## WORK REQUIRED
Exactly as written, print the lines from the top of the listing through the line containing "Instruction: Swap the"; include no pictures.

***** DATASET ENTRIES *****

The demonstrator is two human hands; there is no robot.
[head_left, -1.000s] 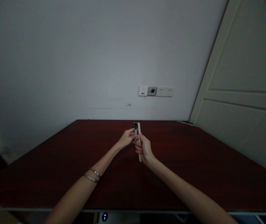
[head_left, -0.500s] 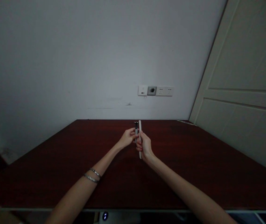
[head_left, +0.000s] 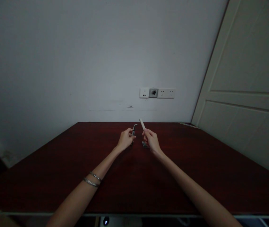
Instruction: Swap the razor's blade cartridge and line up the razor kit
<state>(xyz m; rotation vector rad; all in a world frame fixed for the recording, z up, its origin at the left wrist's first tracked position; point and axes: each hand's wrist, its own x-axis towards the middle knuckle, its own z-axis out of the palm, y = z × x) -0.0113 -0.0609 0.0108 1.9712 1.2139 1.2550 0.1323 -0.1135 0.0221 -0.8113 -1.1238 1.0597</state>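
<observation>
My left hand (head_left: 125,139) is closed around the handle of a slim dark-and-grey razor (head_left: 134,130), held upright with its bent head at the top. My right hand (head_left: 151,140) grips a long, thin white bar (head_left: 142,124), which tilts up and to the left. A narrow gap separates the razor from the bar. Just below the fingers of my right hand shows a small grey patterned flat piece (head_left: 145,144); whether it lies on the table or is held I cannot tell.
Both hands are over a dark red wooden table (head_left: 134,186). Behind it stands a pale wall with a row of sockets (head_left: 162,93). A light panelled door (head_left: 245,94) rises on the right. A strip (head_left: 188,125) lies at the table's far right edge.
My hands have moved apart, parting the razor from the white bar. The razor has turned to show its side, and the bar now leans left. The grey patterned piece has come into view.
</observation>
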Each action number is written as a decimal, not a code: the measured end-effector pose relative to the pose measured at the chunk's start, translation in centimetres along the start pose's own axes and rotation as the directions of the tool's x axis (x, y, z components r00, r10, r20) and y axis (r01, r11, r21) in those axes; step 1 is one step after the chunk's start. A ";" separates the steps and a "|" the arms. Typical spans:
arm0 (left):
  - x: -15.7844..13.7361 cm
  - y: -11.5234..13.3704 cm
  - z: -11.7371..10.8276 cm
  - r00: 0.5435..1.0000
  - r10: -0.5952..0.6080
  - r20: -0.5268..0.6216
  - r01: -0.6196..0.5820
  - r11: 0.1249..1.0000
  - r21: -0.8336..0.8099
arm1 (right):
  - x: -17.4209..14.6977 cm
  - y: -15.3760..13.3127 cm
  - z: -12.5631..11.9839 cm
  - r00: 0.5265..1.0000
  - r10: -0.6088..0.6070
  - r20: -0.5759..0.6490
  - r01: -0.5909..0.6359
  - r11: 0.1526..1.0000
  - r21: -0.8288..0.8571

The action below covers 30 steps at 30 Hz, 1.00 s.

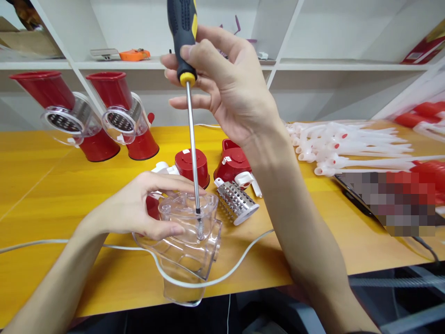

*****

## EXERCISE RESPONSE
The demonstrator is two human hands; there is no robot.
[head_left, -1.000s] 
[head_left, -0.500s] 
[head_left, +0.000s] 
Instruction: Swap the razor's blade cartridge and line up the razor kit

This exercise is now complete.